I believe we discussed this and we agreed json is the lingua franca - cc @dehays

note we have a PR open for functional annotation (essentially column 9 of the GFF): https://github.com/microbiomedata/nmdc-metadata/pull/178

More context here: https://github.com/microbiomedata/nmdc-metadata/issues/176

hubin-keio commented 3 years ago

I am under the impression that Aim 3/Kitware knows how to read the GFF3 files and extract the information from there and that seems to be a more efficient way to ingest the data since generating JSON files is really an extra layer if GFF3 files can be used directly for ingestion. Perhaps we can briefly touch this point in the retreat meeting and follow up with Kitware to check which route might work better?

dwinston commented 3 years ago

I think the activity of producing the GFF3 is separable from the activity of generating JSON from GFF3. I also think the activity of authorship is separable from the activity of execution.

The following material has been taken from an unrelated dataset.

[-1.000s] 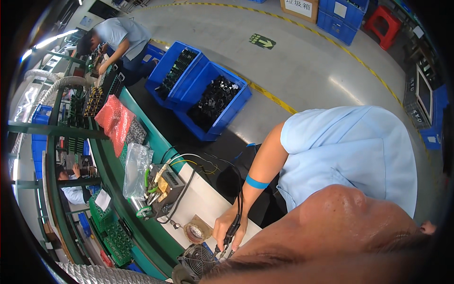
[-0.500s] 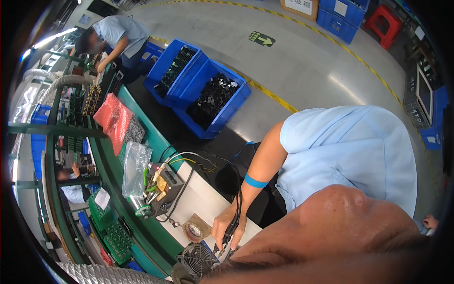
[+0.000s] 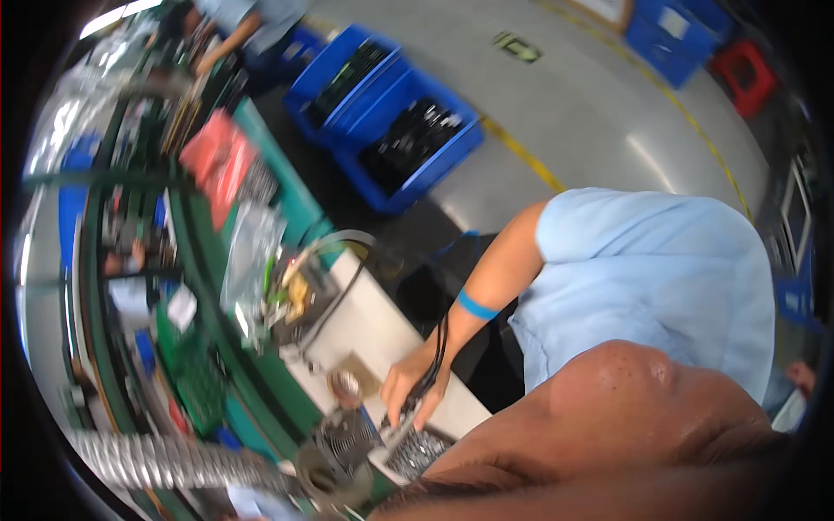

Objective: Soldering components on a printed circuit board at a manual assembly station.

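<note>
My left hand [image 3: 415, 382], coming from a bare forearm with a blue band [image 3: 476, 306], is closed round a slim black tool on a cable [image 3: 423, 386]. The tool points down at the white bench [image 3: 373, 326]; blur hides its kind and its tip. Just under the fingers lies a tray of small shiny metal parts [image 3: 419, 453]. Beside them stand a round fan grille [image 3: 343, 438] and a roll of tape [image 3: 347, 385]. My right hand does not show; my head covers the lower right.
A box-shaped device with wires [image 3: 304, 300], a clear plastic bag [image 3: 250, 252] and red bubble wrap [image 3: 217, 161] line the bench. A silver duct [image 3: 174, 460] crosses the lower left. Blue bins [image 3: 426, 187] of black parts stand behind; a co-worker [image 3: 252, 22] bends at the far bench.
The whole view has shifted and blurred. My left hand still grips the black tool, and more of the tray of metal parts shows beside it.
</note>
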### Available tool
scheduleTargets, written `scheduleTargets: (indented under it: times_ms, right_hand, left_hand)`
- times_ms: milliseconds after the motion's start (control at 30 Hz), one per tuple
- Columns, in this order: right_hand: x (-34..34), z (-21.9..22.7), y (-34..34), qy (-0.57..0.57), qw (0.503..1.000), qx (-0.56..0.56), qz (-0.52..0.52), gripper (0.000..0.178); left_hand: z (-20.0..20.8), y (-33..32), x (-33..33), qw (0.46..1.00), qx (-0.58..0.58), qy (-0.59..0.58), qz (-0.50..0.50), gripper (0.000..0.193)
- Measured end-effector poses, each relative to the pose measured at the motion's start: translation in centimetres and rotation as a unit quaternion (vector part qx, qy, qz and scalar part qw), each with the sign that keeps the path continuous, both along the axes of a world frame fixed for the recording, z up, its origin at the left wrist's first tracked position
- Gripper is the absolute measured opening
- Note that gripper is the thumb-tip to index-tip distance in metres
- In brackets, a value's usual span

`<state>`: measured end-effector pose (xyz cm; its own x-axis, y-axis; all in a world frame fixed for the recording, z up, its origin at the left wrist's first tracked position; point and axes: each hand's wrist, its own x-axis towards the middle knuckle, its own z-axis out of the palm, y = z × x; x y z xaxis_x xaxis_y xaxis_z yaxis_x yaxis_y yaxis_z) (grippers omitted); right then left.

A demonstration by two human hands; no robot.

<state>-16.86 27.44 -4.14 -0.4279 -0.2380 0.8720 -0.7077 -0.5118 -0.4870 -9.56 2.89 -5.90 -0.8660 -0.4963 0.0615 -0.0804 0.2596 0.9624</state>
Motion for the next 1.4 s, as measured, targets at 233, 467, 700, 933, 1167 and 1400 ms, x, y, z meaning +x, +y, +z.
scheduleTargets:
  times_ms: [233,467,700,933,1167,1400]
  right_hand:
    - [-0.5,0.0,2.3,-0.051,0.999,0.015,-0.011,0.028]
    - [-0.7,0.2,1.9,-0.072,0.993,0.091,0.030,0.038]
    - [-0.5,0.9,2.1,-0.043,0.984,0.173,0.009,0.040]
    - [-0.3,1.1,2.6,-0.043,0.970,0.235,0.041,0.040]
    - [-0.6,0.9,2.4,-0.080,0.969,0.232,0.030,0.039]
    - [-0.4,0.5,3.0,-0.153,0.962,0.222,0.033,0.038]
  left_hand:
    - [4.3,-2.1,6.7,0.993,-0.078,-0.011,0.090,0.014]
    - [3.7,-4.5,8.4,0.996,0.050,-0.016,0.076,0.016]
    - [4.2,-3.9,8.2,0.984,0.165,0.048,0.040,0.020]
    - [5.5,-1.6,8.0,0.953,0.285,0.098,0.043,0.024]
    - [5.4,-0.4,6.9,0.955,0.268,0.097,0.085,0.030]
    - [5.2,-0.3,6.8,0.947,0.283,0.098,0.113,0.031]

Thus, one potential route here is that @hubin-keio et al. can author the GFF3->JSON component, but the time it runs does not have to be at the same time as the upstream production of GFF3, and a different team (e.g. Aim 3/Kitware) can be responsible for executing the GFF3->JSON component.

hubin-keio commented 3 years ago

@dwinston , I understand that JSON generation can be separated from GFF3 generation. Please see my comment here regarding GFF3->JSON conversion: https://github.com/microbiomedata/nmdc-metadata/issues/184#issuecomment-748351684 .